TASK BRIEF
Where the string "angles" occurs in a line of the entries below, copy that line.

PROVIDED DATA
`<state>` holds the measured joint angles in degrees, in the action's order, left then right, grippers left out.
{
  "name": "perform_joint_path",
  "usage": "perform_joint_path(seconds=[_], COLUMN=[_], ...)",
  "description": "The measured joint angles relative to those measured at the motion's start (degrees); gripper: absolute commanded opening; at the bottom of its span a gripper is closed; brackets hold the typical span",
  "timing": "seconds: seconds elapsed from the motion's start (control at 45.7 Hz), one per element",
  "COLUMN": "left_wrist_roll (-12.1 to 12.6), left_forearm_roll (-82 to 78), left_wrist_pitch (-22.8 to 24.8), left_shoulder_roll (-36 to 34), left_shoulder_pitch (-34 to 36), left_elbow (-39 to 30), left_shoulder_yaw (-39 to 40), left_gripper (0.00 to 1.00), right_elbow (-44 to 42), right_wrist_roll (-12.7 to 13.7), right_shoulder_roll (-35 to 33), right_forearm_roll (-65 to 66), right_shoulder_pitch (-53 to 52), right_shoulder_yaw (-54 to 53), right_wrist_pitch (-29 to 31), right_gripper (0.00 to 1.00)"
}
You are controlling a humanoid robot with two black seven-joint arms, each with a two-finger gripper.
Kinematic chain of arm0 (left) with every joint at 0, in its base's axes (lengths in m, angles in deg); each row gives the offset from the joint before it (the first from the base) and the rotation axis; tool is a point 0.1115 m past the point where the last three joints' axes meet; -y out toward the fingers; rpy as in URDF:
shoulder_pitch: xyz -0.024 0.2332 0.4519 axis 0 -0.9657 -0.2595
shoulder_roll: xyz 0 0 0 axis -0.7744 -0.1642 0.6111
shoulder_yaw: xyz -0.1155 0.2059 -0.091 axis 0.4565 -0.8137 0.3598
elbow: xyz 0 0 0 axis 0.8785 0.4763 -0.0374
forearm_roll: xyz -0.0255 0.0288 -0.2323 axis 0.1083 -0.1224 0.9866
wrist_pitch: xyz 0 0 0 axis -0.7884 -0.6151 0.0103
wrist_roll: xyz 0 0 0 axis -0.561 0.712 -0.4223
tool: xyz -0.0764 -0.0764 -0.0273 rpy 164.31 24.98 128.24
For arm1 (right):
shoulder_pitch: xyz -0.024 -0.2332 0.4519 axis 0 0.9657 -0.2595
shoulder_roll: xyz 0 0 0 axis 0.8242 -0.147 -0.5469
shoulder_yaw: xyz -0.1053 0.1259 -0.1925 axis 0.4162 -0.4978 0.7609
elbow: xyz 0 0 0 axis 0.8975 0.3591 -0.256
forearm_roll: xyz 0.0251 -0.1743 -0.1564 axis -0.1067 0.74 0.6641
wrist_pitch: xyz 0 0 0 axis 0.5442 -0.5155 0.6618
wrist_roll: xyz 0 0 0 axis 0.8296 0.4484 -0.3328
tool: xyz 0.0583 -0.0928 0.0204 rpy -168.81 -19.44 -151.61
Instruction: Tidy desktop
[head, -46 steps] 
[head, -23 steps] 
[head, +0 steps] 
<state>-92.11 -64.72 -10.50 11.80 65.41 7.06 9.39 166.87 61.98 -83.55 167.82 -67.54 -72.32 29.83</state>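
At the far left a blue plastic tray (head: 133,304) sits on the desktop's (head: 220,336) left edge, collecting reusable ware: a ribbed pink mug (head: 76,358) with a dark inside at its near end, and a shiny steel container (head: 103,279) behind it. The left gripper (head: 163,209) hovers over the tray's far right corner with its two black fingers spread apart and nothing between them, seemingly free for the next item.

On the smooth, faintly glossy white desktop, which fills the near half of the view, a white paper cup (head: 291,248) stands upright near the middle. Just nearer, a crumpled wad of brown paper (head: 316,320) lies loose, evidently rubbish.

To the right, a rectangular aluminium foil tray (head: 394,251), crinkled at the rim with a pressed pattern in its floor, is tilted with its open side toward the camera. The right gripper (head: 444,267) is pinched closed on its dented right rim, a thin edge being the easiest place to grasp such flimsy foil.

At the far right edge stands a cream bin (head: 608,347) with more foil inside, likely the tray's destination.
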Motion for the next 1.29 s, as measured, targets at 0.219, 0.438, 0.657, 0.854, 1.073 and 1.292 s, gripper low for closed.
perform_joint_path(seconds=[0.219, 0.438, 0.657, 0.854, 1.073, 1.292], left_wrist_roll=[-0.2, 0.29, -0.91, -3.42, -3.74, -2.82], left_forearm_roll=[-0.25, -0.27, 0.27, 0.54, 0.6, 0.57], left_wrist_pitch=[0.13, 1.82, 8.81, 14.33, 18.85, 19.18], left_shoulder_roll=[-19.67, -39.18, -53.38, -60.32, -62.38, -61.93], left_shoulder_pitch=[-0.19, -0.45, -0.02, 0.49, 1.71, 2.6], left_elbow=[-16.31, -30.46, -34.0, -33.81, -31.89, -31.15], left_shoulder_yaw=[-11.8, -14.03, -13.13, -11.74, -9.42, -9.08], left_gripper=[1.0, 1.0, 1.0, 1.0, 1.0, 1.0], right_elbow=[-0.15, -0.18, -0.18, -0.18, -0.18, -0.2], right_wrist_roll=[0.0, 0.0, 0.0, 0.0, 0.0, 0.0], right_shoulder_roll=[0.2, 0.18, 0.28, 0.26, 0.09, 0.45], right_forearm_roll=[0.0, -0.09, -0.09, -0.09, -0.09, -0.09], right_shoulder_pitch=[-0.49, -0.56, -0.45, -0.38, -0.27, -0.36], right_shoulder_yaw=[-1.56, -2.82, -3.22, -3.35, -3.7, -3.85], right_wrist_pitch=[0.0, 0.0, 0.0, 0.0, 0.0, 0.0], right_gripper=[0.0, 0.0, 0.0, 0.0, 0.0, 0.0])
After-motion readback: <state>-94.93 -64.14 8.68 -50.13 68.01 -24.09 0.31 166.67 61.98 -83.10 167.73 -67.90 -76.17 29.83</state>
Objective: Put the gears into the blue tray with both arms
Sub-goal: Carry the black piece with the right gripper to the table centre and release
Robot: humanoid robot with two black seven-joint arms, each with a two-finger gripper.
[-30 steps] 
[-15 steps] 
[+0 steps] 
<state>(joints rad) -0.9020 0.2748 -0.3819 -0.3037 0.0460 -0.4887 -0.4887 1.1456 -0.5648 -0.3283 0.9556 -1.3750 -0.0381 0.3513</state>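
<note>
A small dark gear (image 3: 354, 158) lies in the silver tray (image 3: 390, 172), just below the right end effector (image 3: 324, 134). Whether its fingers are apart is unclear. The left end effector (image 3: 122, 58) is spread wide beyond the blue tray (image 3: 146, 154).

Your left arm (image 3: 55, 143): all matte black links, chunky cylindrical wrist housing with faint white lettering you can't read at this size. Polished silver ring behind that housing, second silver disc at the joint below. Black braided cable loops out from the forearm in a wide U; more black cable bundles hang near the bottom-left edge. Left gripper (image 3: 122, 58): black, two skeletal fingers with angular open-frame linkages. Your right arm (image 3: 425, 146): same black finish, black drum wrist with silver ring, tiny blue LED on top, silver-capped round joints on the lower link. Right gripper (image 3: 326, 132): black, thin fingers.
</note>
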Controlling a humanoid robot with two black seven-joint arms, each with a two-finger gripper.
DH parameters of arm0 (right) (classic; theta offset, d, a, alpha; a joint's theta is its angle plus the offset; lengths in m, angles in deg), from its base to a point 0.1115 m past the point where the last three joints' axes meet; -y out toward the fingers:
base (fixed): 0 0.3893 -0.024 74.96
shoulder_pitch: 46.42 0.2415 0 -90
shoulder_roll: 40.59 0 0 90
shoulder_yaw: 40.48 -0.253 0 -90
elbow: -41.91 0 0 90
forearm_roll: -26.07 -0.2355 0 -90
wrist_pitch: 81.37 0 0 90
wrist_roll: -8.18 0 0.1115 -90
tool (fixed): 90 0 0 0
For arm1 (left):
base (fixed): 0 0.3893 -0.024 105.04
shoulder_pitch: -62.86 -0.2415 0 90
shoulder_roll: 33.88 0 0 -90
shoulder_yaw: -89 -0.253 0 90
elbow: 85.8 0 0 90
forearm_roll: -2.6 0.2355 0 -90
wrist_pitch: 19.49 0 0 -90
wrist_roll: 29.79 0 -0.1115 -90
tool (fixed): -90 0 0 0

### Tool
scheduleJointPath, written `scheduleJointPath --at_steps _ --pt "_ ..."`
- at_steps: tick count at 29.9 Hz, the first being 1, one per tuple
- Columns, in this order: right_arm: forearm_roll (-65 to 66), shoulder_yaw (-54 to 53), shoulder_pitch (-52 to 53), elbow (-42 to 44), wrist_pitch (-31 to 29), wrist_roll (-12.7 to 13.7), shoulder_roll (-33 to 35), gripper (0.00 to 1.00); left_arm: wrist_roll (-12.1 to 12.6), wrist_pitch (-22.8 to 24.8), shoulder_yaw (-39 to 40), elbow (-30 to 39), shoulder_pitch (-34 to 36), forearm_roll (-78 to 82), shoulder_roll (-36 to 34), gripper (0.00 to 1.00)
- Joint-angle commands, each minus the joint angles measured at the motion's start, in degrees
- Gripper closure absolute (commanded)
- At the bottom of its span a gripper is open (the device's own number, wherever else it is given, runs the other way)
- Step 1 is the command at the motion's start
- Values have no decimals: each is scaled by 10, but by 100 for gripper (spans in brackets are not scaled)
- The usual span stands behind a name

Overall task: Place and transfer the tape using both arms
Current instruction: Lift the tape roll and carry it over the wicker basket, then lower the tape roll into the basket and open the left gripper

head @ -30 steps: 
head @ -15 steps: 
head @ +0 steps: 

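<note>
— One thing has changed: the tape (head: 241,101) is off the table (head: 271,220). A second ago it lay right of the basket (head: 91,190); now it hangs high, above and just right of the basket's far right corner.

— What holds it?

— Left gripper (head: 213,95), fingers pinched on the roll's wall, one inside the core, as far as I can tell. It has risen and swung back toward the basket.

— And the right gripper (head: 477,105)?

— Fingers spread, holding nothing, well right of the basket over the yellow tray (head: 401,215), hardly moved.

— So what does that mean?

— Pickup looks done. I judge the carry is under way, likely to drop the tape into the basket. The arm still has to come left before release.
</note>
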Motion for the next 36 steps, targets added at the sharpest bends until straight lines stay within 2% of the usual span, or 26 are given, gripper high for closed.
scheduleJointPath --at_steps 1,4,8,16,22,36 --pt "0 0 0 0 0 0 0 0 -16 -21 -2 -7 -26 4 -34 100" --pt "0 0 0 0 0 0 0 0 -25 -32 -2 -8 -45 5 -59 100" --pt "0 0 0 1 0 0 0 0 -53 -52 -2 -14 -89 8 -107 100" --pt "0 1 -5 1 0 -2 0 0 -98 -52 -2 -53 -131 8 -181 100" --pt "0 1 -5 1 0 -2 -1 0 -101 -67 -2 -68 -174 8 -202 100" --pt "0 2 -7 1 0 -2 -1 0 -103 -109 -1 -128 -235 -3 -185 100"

REPLY TO THE EXERCISE
`<state>` holds the measured joint angles in degrees, in the action's order, left then right, grippers left out.
  "description": "The measured joint angles relative to those measured at the motion's start (degrees); gripper: absolute commanded opening; at the bottom of its span a gripper is closed; brackets hold the typical span",
Kinematic chain of arm0 (left) with every joint at 0, in its base's axes (lengths in m, angles in deg); each row gives the offset from the joint before it (the first from the base) and the rotation axis; tool is a point 0.1115 m past the point where the last three joints' axes meet; -y out toward the fingers; rpy as in URDF:
DH parameters of arm0 (right) (classic; theta offset, d, a, alpha; a joint's theta is its angle plus the offset; lengths in m, angles in deg), from its base to a point 0.1115 m past the point where the last three joints' axes meet; -y out toward the fingers:
- Joint-angle commands, each minus the joint angles measured at the motion's start, in degrees

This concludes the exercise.